Nested columns
Nested columns is a preview feature available starting in Imply 2022.06. Preview features enable early adopters to benefit from new functionality while providing ongoing feedback to help shape and evolve the feature. All functionality documented on this page is subject to change or removal in future releases. Preview features are provided "as is" and are not subject to Imply SLAs.
The nested columns preview feature, currently provided by the imply-nested-data
extension, allows you to store nested data directly in Apache Druid segments. The nested data is indexed and optimized to enable the extraction of 'literal' values at query time.
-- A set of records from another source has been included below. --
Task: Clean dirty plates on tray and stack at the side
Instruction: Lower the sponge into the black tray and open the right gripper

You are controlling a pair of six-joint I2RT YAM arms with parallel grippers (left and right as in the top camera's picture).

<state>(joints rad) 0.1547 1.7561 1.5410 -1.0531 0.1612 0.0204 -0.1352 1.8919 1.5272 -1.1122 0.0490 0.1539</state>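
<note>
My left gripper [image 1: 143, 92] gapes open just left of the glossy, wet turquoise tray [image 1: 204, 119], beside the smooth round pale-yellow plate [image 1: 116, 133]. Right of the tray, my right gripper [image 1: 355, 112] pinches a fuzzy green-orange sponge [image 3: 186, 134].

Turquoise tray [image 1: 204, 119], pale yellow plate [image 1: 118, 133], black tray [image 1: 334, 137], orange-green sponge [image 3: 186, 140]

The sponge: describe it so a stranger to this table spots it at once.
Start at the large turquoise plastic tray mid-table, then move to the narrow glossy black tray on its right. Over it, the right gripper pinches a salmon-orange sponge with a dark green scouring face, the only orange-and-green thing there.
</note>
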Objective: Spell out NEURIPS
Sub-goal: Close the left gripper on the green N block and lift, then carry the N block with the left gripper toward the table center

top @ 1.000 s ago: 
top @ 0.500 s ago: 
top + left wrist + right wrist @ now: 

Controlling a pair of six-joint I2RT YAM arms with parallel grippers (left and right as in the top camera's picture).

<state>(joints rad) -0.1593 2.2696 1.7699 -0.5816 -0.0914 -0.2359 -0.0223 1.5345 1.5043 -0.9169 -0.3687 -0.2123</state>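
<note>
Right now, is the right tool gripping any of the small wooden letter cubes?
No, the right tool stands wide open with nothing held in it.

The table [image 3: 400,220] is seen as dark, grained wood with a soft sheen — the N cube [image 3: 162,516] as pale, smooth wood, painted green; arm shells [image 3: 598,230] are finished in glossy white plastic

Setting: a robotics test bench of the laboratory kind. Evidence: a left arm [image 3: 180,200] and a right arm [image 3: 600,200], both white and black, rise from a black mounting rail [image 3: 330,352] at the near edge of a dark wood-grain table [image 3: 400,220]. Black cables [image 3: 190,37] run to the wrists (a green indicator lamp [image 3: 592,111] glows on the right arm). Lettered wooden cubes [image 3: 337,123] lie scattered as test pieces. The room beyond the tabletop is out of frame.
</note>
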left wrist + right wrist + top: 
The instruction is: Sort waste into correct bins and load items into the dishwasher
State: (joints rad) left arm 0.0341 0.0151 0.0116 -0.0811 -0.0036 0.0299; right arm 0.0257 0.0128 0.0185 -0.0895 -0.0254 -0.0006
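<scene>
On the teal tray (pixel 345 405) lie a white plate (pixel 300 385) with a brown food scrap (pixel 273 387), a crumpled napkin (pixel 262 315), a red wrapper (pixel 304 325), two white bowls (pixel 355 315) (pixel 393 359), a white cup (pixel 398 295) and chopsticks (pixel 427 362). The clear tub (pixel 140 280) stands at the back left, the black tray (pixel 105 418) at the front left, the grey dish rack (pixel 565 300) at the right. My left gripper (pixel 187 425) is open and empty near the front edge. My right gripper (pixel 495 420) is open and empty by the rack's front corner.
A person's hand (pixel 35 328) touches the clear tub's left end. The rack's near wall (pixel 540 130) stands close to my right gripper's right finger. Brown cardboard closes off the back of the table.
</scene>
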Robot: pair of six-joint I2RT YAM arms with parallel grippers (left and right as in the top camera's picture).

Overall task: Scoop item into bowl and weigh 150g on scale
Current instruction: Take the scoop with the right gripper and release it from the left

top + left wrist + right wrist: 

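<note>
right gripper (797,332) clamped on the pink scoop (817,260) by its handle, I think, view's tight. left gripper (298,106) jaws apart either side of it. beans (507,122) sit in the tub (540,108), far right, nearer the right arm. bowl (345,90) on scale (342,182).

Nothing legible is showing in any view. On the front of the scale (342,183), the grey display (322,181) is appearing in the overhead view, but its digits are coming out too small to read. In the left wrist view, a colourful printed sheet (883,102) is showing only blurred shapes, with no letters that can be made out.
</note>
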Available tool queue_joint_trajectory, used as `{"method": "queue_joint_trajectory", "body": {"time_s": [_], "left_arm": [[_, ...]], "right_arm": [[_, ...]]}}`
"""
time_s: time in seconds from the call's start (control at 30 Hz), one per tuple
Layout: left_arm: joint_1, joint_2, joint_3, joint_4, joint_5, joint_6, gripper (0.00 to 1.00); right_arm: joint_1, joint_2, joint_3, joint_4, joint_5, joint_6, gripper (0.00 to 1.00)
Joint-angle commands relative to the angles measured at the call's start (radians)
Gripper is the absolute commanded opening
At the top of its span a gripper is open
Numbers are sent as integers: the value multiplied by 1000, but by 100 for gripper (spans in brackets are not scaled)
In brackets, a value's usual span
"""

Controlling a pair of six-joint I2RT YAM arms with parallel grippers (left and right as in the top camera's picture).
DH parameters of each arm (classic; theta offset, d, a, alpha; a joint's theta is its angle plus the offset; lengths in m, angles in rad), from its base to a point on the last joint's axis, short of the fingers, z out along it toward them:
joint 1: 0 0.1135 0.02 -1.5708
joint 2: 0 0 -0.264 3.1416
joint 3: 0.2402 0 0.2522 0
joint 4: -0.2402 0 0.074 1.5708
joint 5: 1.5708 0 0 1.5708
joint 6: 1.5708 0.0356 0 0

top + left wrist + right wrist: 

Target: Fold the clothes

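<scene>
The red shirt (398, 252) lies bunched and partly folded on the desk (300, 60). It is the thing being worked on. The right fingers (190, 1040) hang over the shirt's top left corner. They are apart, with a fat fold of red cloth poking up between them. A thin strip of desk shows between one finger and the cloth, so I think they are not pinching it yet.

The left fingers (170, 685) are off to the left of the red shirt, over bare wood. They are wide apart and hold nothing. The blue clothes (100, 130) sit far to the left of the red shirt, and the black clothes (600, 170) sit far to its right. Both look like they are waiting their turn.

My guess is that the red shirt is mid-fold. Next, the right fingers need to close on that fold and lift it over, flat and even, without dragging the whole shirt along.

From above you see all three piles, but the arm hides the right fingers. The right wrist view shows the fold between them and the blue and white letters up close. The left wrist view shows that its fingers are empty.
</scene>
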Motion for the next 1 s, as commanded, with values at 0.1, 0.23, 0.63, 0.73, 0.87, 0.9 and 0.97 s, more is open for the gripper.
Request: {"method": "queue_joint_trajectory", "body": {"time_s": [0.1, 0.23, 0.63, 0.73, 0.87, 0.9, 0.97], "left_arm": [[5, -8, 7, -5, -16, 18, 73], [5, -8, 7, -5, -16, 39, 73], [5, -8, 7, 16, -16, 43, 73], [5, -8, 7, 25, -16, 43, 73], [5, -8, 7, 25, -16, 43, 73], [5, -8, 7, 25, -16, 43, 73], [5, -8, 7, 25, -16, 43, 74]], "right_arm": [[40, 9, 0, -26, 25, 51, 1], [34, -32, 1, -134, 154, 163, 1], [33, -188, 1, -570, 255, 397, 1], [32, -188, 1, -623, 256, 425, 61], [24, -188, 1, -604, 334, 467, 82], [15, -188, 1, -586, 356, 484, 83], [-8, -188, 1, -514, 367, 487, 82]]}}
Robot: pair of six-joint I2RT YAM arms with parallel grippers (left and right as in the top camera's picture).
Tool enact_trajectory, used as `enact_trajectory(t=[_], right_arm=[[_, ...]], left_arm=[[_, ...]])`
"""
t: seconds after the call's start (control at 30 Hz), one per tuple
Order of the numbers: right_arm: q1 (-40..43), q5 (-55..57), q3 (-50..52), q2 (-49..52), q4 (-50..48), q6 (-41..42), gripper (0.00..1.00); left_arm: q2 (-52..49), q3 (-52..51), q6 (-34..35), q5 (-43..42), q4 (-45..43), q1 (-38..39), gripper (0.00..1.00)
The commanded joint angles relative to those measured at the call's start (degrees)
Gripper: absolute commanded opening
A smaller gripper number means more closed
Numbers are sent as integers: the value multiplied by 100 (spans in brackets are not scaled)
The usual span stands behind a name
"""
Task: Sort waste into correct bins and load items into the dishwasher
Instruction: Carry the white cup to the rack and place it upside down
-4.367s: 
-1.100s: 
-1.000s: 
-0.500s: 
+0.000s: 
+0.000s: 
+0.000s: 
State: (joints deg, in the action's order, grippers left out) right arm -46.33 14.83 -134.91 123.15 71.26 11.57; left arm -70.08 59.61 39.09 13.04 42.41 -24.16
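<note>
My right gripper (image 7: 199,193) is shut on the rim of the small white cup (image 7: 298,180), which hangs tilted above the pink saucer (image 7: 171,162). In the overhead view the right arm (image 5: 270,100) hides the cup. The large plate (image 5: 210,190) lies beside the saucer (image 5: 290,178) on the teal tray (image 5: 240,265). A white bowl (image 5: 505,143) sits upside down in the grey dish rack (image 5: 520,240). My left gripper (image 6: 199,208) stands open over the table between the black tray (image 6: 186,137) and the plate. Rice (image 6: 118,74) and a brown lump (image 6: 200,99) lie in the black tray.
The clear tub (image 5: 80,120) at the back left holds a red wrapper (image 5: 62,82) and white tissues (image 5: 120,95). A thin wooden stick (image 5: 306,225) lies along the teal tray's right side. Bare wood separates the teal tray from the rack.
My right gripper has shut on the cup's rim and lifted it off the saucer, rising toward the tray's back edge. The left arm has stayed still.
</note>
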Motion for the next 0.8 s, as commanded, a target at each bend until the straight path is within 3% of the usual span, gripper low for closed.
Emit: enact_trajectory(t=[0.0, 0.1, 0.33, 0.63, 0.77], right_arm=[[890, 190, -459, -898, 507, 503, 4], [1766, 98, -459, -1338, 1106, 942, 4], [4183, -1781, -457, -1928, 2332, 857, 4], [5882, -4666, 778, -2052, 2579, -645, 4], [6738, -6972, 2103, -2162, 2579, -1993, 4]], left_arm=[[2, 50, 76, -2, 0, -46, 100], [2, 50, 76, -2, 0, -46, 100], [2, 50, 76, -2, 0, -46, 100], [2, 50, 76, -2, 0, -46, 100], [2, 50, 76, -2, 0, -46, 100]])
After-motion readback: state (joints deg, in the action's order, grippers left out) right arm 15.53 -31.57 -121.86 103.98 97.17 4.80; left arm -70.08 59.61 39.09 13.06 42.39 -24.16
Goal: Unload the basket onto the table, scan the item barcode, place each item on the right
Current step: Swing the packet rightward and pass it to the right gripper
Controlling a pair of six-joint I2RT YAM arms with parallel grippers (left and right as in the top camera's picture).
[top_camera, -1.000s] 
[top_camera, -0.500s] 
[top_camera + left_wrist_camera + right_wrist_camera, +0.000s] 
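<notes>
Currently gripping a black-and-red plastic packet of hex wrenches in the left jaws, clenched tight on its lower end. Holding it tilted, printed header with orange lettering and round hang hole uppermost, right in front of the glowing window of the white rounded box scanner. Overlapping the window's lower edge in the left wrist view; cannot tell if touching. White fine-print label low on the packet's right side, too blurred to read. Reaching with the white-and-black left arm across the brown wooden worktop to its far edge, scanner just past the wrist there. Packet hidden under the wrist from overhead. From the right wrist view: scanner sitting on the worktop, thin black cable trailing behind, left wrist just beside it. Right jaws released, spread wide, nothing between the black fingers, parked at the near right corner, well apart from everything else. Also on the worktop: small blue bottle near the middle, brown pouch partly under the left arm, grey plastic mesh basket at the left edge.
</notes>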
JSON is the only nested columns format currently supported in the preview feature.
Load the extension
Add the imply-nested-data
extension to the list of loaded extensions. See Loading extensions for more information.
Ingest JSON data
To ingest and index nested JSON columns, specify json
as the "type" in the dimensionsSpec
section of your ingestion spec, for any columns that contain nested data. The following example ingestion spec shows an inline
type data set of newline-delimited JSON objects. The JSON objects contain a nested structure which we'll use to illustrate example queries and responses throughout this document.
Example ingestion spec:
{
"type": "index_parallel",
"spec": {
"ioConfig": {
"type": "index_parallel",
"inputSource": {
"type": "http",
"uris": [
"https://static.imply.io/data/nested_example_data.json"
]
},
"inputFormat": {
"type": "json"
}
},
"dataSchema": {
"granularitySpec": {
"segmentGranularity": "day",
"queryGranularity": "none",
"rollup": false
},
"dataSource": "nested_data_example",
"timestampSpec": {
"column": "time",
"format": "auto"
},
"dimensionsSpec": {
"dimensions": [
"product",
"department",
{
"type": "json",
"name": "shipTo"
},
{
"type": "json",
"name": "details"
}
]
},
"transformSpec": {}
},
"tuningConfig": {
"type": "index_parallel",
"partitionsSpec": {
"type": "dynamic"
}
}
}
}
The ingestion spec data is a simple fascimile of an order tracking and shipping table. When pretty-printed a sample row in nested_data_example
looks like this:
{
"time":"2022-6-14T10:32:08Z",
"product":"Keyboard",
"department":"Computers",
"shipTo":{
"firstName": "Sandra",
"lastName": "Beatty",
"address": {
"street": "293 Grant Well",
"city": "Loischester",
"state": "FL",
"country": "TV",
"postalCode": "88845-0066"
},
"phoneNumbers": [
{"type":"primary","number":"1-788-771-7028 x8627" },
{"type":"secondary","number":"1-460-496-4884 x887"}
]
},
"details"{"color":"plum","price":"40.00"}
}
In the example ingestion spec, shipTo
and details
are JSON typed columns.
Multi-Stage Query Engine configuration
To ingest nested data using the Multi-Stage Query Engine, specify COMPLEX<json>
as the column "type" when you define the row signature. For example:
--:context msqFinalizeAggregations: false
--:context groupByEnableMultiValueUnnesting: false
REPLACE INTO nested_data_example OVERWRITE ALL
SELECT
"time",
product,
department,
shipTo,
details
FROM (
SELECT * FROM
TABLE(
EXTERN(
'{"type":"http","uris":["https://static.imply.io/data/nested_example_data.json"]}',
'{"type":"json"}',
'[{"name":"time","type":"string"},{"name":"product","type":"string"},{"name":"department","type":"string"},{"name":"shipTo","type":"COMPLEX<json>"},{"name":"details","type":"COMPLEX<json>"}]'
)
)
)
PARTITIONED BY ALL
Query the nested data
Once ingested, the JSON typed columns are stored as a native Druid JSON object, presented as COMPLEX<json>
. For example, see the details
and shipTo
columns in the following query.
Example query 1:
SELECT TABLE_NAME, COLUMN_NAME, DATA_TYPE
FROM INFORMATION_SCHEMA.COLUMNS
WHERE TABLE_NAME = 'nested_data_example'
Example query 1 results:
[["TABLE_NAME","COLUMN_NAME","DATA_TYPE"],["STRING","STRING","STRING"],["VARCHAR","VARCHAR","VARCHAR"],["nested_data_example","__time","TIMESTAMP"],["nested_data_example","department","VARCHAR"],["nested_data_example","details","COMPLEX<json>"],["nested_data_example","product","VARCHAR"],["nested_data_example","shipTo","COMPLEX<json>"]]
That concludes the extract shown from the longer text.